For the month of December, light new-vehicle sales in China plunged 13%, compared to a year ago, to 2.23 million vehicles, the China Association of Automobile Manufacturers (CAAM) announced on Monday. Sales through June had risen 6%, but then came July, and now there have been six months in a row of year-over-year declines – with the last four months dousing any remaining enthusiasm about China’s consumers with double-digit declines:

  • July: -4.00%
  • August: -3.8%
  • September: -11.6%
  • October: -11.7%
  • November: -13.9%
  • December -13.0%

These declines pushed light new-vehicle sales down 4.1% for the year, to 23.7 million. This phenomenon of declining auto sales is new to China’s managed and pump-primed growth-no-matter-what economy. Data going back to 1990 show relentless annual sales increases. Between 2005 and peak-year 2017, new vehicle sales multiplied by a factor of six:

By comparison, over the same period from 2005 to 2017, US auto sales inched up 1%, from 16.95 million vehicles in 2005 to 17.13 million in 2017, with a huge trough in the middle. The Chinese market is now 40% larger than the US market.

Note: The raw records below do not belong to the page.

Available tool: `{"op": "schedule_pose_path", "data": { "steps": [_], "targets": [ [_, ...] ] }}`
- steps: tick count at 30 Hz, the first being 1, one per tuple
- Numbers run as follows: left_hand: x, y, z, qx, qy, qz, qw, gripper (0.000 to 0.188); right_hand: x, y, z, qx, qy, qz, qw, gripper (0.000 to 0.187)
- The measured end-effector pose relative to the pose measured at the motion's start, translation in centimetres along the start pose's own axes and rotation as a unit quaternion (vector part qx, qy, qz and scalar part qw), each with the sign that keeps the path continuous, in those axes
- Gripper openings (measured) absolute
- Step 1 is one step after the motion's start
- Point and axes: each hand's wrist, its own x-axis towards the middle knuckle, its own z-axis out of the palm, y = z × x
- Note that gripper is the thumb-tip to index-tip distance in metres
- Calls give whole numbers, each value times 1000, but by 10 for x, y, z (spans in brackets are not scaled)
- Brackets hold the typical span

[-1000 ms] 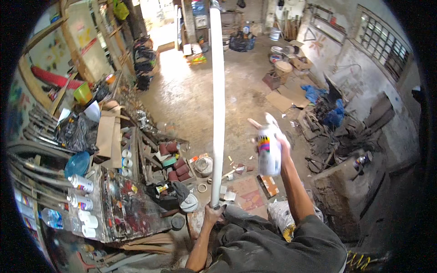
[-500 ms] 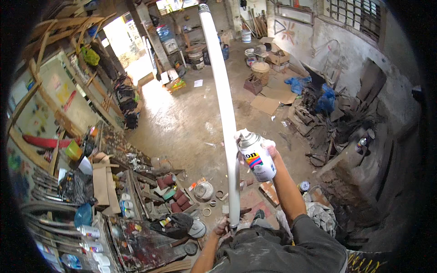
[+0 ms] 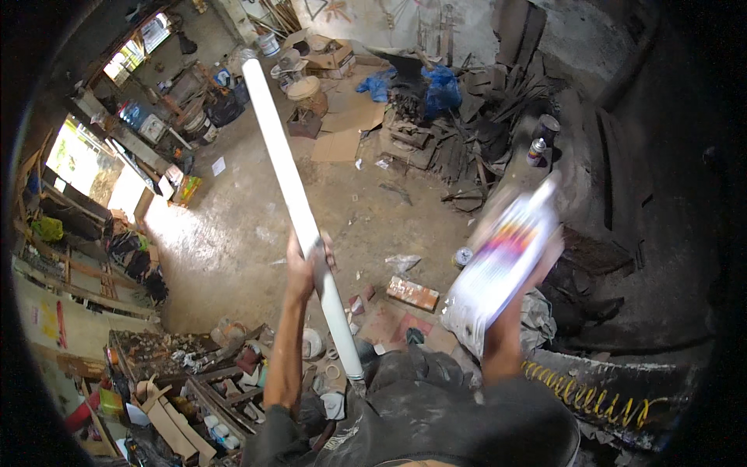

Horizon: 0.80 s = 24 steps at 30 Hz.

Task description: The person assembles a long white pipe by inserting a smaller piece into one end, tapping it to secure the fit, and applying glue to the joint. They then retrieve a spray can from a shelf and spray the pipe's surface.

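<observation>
A long white pole (image 3: 282, 159) slants up and to the left in front of me, its lower end close to my lap. My left hand (image 3: 302, 261) is wrapped round it below the middle. Motion smears my right hand (image 3: 547, 261), which grips a white spray paint can (image 3: 502, 261) with a coloured band. The can is off to the right, apart from the pole. Its top and my right fingers are too blurred to make out in detail.
A brick (image 3: 412, 294) lies on the floor (image 3: 366, 210) ahead of my lap. Dark scrap pieces (image 3: 467, 140) are heaped at the right, near another spray can (image 3: 536, 152). A yellow coiled hose (image 3: 591, 398) hangs at lower right. Cardboard (image 3: 336, 146) and buckets (image 3: 307, 95) stand farther back.
The view has swung to the right. My left hand has gone from the pole's lower end up to its shaft. My right hand has carried the spray paint can away from the pole, rightward.
</observation>
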Motion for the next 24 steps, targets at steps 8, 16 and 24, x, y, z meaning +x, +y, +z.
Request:
{"op": "schedule_pose_path", "data": {
  "steps": [8,16,24],
  "targets": [
    [174,-90,37,10,-47,-42,998,33,-11,-49,-76,-63,225,-66,970,65],
    [312,-126,35,-29,-204,-198,958,43,-31,16,-91,91,147,101,980,59],
    [531,-173,26,231,-282,-90,927,45,102,113,-188,26,295,-78,952,75]
  ]
}}
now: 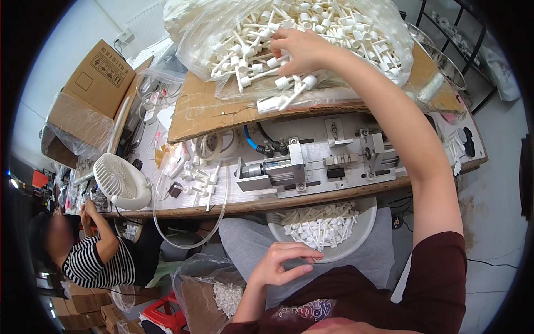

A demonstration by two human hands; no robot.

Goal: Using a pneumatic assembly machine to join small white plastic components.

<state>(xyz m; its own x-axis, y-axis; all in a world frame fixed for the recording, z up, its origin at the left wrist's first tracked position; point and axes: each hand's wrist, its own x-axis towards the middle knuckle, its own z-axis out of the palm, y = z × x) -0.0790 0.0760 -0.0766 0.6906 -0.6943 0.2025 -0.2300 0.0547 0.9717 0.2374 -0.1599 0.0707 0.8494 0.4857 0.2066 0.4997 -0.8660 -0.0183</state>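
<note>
My right hand (305,51) reaches far forward over a heap of white plastic stems with cup-shaped ends (350,30). Its thumb and fingers are apart and bent down at the near left part of the heap, with no piece visibly held. The heap lies in a clear plastic bag (196,42) on a flattened cardboard sheet (208,118). Close to my body, my left hand (280,264) is open, its fingers stretched toward the rim of a white basket (365,234). Similar white pieces (321,225) fill the basket on my lap.
A metal clamping fixture (311,167) with a cylinder and a blue hose (248,139) stands on the bench below the cardboard. Left of it are a coil of tape, loose white pieces (206,181) and a white fan (119,181). Another person (100,250) sits at far left.
</note>
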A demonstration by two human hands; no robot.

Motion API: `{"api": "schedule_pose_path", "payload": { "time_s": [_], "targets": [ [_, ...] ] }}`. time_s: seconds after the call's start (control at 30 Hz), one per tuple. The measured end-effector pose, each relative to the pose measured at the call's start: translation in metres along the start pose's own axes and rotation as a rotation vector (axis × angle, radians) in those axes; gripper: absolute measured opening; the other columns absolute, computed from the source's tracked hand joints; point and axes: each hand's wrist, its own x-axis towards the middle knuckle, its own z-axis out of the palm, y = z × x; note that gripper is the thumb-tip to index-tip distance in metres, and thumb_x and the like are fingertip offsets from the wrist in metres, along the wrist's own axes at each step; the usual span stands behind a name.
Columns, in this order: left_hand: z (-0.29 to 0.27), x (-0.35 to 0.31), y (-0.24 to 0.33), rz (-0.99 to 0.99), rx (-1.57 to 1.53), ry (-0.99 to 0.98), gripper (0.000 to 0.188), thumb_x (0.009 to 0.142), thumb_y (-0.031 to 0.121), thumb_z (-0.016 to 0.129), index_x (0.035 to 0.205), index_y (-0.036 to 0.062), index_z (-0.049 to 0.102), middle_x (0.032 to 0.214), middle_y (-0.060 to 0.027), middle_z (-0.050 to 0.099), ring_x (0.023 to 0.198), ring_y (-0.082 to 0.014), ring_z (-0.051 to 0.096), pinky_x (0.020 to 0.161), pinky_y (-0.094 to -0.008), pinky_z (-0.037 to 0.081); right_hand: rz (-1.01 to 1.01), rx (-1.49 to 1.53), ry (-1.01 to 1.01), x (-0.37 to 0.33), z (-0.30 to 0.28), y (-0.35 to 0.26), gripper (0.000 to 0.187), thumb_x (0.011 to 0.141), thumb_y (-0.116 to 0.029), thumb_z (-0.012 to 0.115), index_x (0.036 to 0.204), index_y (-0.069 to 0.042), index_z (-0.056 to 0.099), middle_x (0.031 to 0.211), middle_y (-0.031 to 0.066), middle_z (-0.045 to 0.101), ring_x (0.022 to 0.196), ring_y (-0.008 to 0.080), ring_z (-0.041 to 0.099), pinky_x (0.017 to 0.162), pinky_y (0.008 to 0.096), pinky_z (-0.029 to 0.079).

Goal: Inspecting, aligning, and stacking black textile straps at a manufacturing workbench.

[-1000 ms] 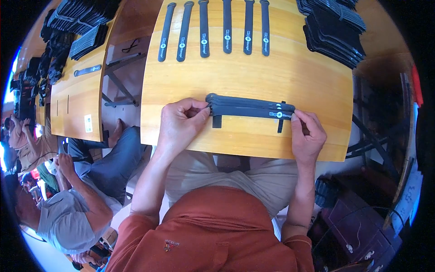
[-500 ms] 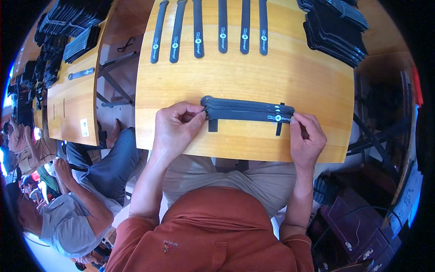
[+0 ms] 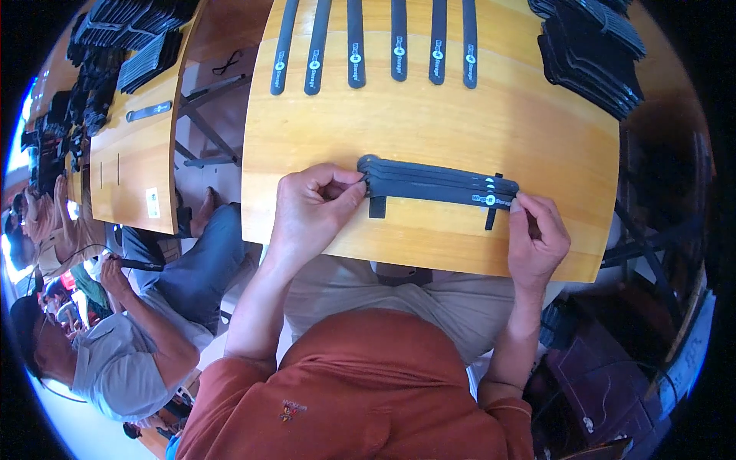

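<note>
A small overlapping stack of black storage straps point(image 3: 429, 184) lies crosswise on the table near its front edge. My left hand point(image 3: 316, 207) pinches the stack's left end, beside the rounded tips. At the other end my right hand point(image 3: 539, 236) has thumb and fingertips closed on the corner of the nearest strap, just past its white printed mark. Two short black strips, a left one point(image 3: 377, 208) and a right one point(image 3: 490, 220), stick out from beneath the stack toward me. The fingertips partly hide both ends.
Several single black straps point(image 3: 356, 46) lie in a row at the table's point(image 3: 307, 126) far side. Folded black bundles point(image 3: 586, 65) are piled at the far right corner. On the left stands another table point(image 3: 138, 184) with more black stacks, and a seated person point(image 3: 123, 360) beside it.
The whole view has shifted, so the table and hands appear farther right. Both hands keep their pinch on the strap ends, and the stack looks nearly the same.
</note>
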Motion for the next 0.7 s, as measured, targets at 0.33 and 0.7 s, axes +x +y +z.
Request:
{"api": "schedule_pose_path", "payload": {
  "time_s": [0.33,0.7],
  "targets": [
    [0.0003,0.0007,-0.0027,0.074,0.018,-0.006,0.006,0.092,0.000,0.072,0.096,-0.0042,0.072,0.074,-0.0026,0.069,0.062,-0.0042,0.059,0.055,-0.0197,0.047,0.003,0.000,-0.017,0.0007,-0.0004,-0.0014,0.012,0.087,0.005,0.069,0.098,0.003,0.072,0.089,0.0112,0.070,0.073,0.0138,0.064,0.061,0.0241,0.049],
    [0.0013,0.0005,-0.0030,0.023,0.003,0.015,0.008,0.088,-0.001,0.073,0.095,-0.0045,0.074,0.075,-0.0032,0.071,0.066,-0.0043,0.061,0.060,-0.0208,0.049,0.007,0.007,-0.005,0.0003,0.0007,-0.0018,0.011,0.087,0.005,0.071,0.097,0.002,0.072,0.086,0.0091,0.068,0.067,0.0107,0.061,0.056,0.0229,0.046]
  ]
}}
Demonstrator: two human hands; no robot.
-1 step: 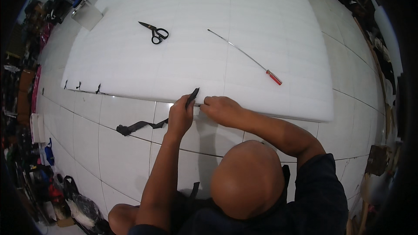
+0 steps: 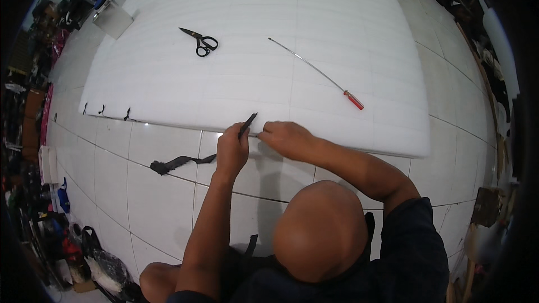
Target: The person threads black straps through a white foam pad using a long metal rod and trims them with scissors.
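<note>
At the foam slab, the left hand is clasping a black fabric strip, risking slippage if loosening; the right hand is curling, grip unclear.

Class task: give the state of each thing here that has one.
Left hand: closed around strip
Right hand: curled at edge of slab, grip unclear
Strip: gripped, one end sticking up
Scissors: lying down, blades apparently shut
Red-handled tool: lying unheld
Slab: lying flat
Ties: apparently knotted
</note>
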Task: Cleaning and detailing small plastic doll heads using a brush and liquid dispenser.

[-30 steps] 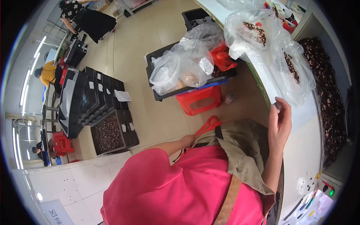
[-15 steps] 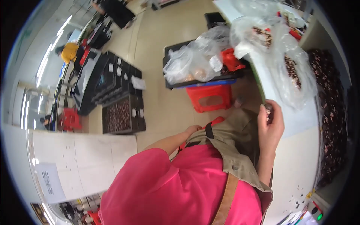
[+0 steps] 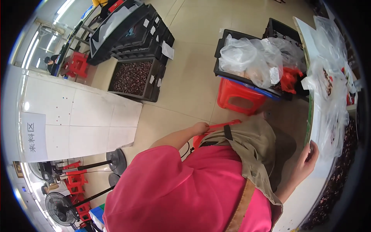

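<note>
My left hand [image 3: 201, 128] is closed on the edge of a red plastic stool [image 3: 224, 125] beside my hip; my body hides most of that stool. At the edge of the white worktable [image 3: 316, 50] on my right is my right hand [image 3: 308, 160], its fingers curled in. A small dark thing seems to sit in those fingers, too small to name. Just beyond that hand, clear plastic bags [image 3: 328, 116] lie on the table, some with small dark-and-pale pieces in them.
A black crate of clear bags [image 3: 243, 58] rests on a red stool [image 3: 241, 96] ahead. Stacked black crates [image 3: 143, 42] stand ahead left, near a crate of dark red pieces [image 3: 131, 77]. A white tiled partition [image 3: 85, 112] and standing fans [image 3: 62, 208] are at left.
My view has turned left, so the crates and table sit further right and the fans come into view. My left hand now shows plainly on the stool's edge; my right hand stays at the table edge.
</note>
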Action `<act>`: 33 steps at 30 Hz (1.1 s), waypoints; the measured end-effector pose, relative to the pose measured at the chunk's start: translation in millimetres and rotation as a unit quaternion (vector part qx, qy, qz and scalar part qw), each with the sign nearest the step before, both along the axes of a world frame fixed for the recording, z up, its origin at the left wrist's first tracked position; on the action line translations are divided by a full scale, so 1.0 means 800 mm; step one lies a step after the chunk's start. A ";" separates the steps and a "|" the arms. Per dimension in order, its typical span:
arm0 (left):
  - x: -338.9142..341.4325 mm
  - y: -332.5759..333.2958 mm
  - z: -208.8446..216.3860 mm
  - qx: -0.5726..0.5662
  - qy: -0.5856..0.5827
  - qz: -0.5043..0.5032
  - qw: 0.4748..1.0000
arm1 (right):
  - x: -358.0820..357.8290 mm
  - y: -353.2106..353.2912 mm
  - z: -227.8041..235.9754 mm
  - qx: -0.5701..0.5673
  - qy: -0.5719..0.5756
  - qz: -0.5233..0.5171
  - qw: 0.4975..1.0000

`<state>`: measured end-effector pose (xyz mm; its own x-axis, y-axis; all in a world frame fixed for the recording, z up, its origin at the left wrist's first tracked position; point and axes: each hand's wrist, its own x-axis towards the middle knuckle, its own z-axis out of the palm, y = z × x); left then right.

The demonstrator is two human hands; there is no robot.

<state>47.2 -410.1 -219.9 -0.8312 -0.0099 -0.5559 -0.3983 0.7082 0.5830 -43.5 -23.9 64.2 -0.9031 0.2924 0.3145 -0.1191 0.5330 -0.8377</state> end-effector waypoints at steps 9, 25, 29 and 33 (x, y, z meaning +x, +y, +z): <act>-0.096 0.029 0.008 0.101 0.230 0.072 0.965 | -0.012 -0.018 -0.001 0.066 -0.047 -0.010 0.997; -0.112 0.345 0.326 0.483 -0.066 -0.409 0.771 | 0.167 0.015 -0.041 -0.087 -0.062 -0.127 0.986; -0.099 0.378 0.339 0.449 -0.103 -0.436 0.773 | 0.199 0.019 -0.027 -0.114 -0.077 -0.186 0.973; -0.090 0.393 0.339 0.515 -0.142 -0.364 0.763 | 0.207 0.032 -0.012 -0.136 -0.080 -0.172 0.972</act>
<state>-24.8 -95.9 51.0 -0.2530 0.9606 -0.1155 -0.3329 0.0257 0.9426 122.3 2.0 54.6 -0.7685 0.6382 0.0458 0.1707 0.2735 -0.9466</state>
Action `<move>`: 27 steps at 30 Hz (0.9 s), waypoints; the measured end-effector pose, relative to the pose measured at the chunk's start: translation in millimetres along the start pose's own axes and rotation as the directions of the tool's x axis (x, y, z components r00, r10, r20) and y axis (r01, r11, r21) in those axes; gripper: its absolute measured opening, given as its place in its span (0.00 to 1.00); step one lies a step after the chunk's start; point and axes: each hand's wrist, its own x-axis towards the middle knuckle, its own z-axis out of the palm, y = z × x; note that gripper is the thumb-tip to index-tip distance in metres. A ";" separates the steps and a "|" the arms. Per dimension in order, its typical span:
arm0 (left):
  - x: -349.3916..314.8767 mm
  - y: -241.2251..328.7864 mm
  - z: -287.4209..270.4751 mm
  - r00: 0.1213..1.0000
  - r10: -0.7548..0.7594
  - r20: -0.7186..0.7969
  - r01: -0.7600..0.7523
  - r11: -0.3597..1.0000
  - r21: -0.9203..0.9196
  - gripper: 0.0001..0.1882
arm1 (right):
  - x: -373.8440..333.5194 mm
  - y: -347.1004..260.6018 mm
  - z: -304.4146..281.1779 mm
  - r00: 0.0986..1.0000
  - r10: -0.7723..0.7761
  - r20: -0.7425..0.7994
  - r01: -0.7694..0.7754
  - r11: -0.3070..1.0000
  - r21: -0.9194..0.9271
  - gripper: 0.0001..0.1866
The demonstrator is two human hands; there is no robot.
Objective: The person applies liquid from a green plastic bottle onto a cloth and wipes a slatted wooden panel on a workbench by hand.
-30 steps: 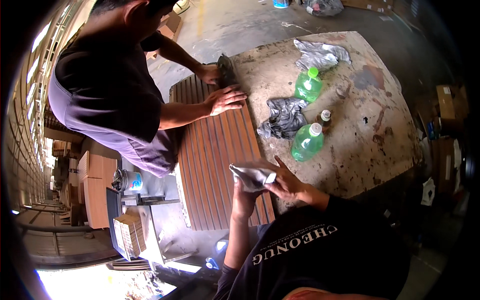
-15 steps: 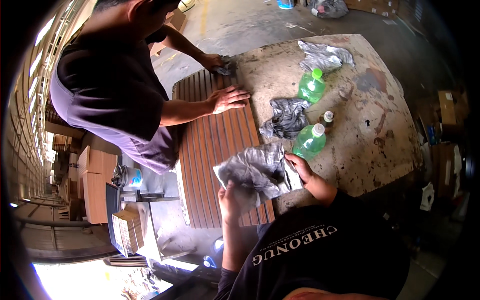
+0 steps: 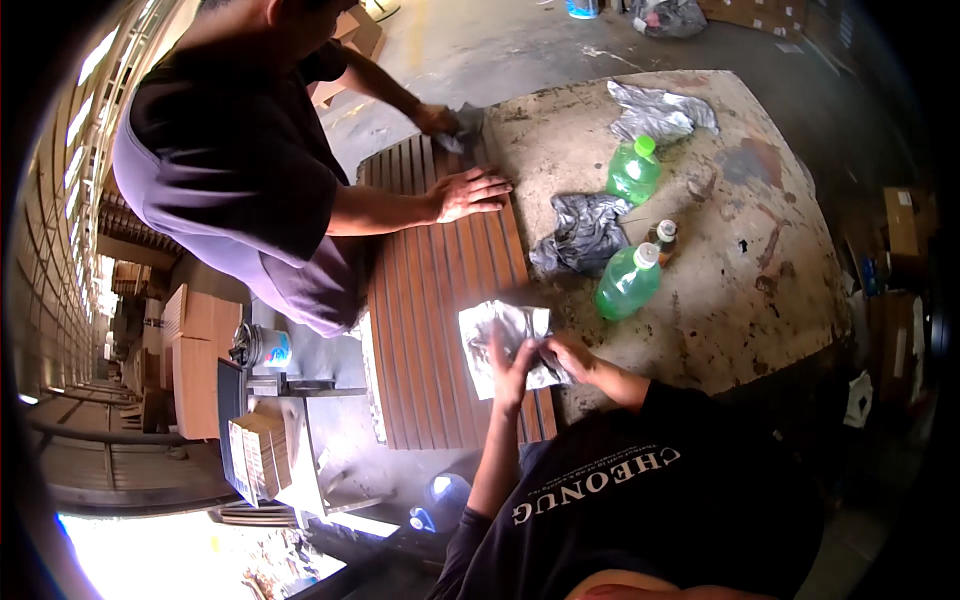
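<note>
A grey-stained white rag [image 3: 480, 372] is bunched and folded between my two hands, above the near end of a brown slatted wooden panel [image 3: 420, 330]. My left hand [image 3: 510, 372] lies against the rag's near face with thumb and fingers on it, slightly blurred. My right hand [image 3: 572, 356] pinches the rag's right side, close to the left thumb. To the right of the rag stands a green bottle with a white cap [image 3: 628, 285]. Behind it lies a dark grey crumpled rag [image 3: 580, 232].
Across the panel, a co-worker [image 3: 220, 160] presses one hand on the slats and wipes the far end with a grey cloth [image 3: 466, 128]. The stained tabletop [image 3: 740, 290] also bears a green-capped bottle [image 3: 634, 172], a small brown bottle [image 3: 664, 238] and a pale rag [image 3: 665, 110].
The rag, spread wide between my hands before, is now folded smaller. My left hand has moved right, close to my right hand. The co-worker's cloth has shifted slightly right.
</note>
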 end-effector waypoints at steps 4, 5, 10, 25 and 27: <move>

Even during the Financial Crisis, China’s auto market boomed enormously. By comparison with the US, for the years 2008, 2009, and 2010:

  • In the US, over the two-year period 2008-2009 combined, new-vehicle sales plunged 35%. In 2010, sales began to recover, but it still left sales down 28% for the three-year period.
  • In China, new-vehicles sales rose 7% in 2008, and then more than doubled over the two-year period 2009-2010, bringing the three-year sales increase to 118%.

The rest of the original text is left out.